- _Exercise aim_
Filter these entries down to the lines that hold the word "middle", and show each of them.

(Stored items from a collection)
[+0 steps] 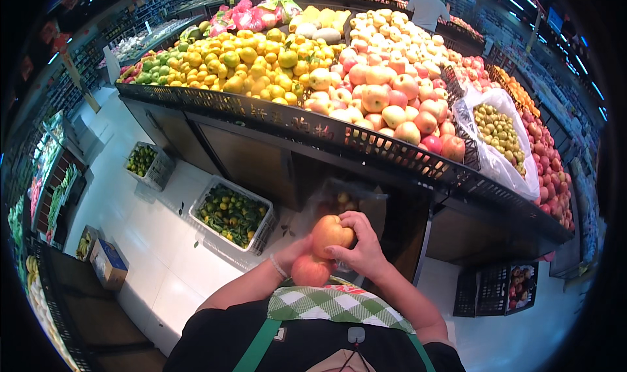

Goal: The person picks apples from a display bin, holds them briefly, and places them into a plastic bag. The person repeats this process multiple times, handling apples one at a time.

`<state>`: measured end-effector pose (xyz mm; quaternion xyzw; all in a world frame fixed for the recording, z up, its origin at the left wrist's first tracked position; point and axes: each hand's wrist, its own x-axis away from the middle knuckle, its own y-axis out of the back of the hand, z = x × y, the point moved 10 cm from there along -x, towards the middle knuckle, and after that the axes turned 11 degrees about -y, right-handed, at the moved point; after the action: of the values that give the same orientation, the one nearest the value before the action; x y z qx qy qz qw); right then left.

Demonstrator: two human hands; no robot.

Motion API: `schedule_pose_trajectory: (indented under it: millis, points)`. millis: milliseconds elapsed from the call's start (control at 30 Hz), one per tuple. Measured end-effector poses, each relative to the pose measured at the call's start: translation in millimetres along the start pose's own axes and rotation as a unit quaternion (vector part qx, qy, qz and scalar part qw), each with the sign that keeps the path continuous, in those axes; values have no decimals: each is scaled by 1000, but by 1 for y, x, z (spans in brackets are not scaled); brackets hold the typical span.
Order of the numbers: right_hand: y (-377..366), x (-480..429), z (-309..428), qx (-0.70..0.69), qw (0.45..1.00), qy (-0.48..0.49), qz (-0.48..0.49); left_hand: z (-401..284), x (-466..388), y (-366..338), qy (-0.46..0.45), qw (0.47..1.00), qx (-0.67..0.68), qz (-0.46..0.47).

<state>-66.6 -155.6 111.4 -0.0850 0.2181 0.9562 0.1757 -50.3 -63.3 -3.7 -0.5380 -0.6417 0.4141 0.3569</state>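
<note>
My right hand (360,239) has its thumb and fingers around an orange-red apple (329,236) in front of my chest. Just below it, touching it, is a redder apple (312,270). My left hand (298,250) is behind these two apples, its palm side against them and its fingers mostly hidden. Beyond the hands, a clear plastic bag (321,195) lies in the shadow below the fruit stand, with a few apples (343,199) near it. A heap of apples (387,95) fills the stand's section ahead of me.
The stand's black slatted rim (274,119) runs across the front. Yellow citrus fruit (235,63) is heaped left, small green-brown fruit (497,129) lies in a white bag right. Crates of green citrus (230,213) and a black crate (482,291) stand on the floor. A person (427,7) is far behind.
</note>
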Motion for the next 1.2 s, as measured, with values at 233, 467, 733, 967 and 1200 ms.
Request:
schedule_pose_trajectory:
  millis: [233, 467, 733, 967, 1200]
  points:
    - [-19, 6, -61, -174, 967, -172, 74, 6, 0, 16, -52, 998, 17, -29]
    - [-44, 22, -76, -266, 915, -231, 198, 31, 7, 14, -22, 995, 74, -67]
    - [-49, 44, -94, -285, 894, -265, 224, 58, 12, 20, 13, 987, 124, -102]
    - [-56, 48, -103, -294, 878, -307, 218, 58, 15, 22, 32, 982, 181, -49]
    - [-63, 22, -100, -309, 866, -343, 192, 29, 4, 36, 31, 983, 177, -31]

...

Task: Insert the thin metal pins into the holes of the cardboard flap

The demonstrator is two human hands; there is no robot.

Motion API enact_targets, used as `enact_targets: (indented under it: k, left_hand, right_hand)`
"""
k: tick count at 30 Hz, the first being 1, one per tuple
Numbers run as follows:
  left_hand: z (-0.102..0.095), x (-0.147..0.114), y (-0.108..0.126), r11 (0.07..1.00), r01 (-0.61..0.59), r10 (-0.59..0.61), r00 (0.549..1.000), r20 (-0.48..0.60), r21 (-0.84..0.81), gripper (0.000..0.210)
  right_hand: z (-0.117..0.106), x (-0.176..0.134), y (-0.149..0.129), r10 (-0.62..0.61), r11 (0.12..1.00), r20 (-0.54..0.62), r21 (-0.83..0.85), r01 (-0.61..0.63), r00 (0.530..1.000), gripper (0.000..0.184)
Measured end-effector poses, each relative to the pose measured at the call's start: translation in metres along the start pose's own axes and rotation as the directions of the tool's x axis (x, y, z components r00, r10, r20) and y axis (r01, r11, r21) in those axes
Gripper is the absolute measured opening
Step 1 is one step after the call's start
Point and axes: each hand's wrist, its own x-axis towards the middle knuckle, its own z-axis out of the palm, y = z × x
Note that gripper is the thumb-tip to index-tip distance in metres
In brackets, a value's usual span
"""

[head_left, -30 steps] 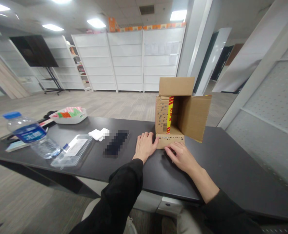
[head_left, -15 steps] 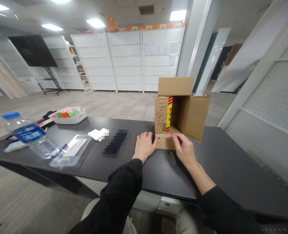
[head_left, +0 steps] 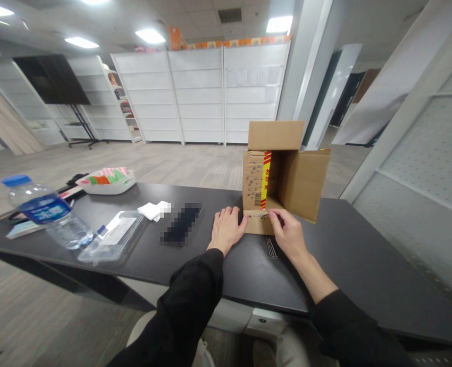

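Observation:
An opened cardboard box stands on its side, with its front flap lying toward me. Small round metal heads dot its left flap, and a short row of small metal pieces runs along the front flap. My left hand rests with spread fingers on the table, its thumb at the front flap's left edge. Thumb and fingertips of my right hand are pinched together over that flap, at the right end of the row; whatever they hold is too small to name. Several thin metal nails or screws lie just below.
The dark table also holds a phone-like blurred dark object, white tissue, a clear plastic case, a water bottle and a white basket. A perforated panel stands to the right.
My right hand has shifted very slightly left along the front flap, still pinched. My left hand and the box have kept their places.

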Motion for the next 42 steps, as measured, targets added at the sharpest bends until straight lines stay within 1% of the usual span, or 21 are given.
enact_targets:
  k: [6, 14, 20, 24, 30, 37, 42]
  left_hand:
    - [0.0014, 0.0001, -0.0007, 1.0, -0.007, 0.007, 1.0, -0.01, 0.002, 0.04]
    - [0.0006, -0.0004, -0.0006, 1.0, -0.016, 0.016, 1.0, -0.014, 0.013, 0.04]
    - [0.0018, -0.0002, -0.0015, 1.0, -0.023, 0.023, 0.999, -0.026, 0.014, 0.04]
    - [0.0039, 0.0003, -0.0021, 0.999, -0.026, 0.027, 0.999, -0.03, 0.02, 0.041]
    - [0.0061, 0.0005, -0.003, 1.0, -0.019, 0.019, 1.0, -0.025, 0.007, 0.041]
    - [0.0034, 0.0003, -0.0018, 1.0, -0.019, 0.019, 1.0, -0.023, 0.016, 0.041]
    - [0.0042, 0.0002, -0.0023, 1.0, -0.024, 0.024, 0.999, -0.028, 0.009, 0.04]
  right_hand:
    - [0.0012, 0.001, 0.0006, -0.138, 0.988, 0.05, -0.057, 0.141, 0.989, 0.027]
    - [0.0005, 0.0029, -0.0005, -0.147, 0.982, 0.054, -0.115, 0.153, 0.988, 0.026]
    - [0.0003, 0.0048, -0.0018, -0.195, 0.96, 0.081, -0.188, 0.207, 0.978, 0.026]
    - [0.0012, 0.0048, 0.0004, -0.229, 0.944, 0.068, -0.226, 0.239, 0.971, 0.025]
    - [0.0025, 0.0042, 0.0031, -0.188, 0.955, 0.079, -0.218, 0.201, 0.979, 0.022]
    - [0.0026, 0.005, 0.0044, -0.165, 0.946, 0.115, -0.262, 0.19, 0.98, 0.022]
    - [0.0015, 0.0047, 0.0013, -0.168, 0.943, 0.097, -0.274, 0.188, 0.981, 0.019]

- _Response to the exercise_
`<state>`: measured end-effector pose (xyz mm; quaternion xyzw; all in a world frame fixed for the recording, z up, its origin at the left wrist's first tracked position; point and axes: each hand's wrist, its own x-axis away from the middle knuckle, its own y-axis out of the back of the hand, z = x × y, the point moved 10 cm from there along -x, towards the middle knuckle, and after that the axes turned 11 degrees about -y, right-handed, at the moved point; after the action: of the values that give the same orientation, the one nearest the value before the action; x y z qx qy qz qw); right then left.
Point and axes: each hand's wrist, its own x-axis towards the middle knuckle, its own z-axis out of the palm, y = z × x

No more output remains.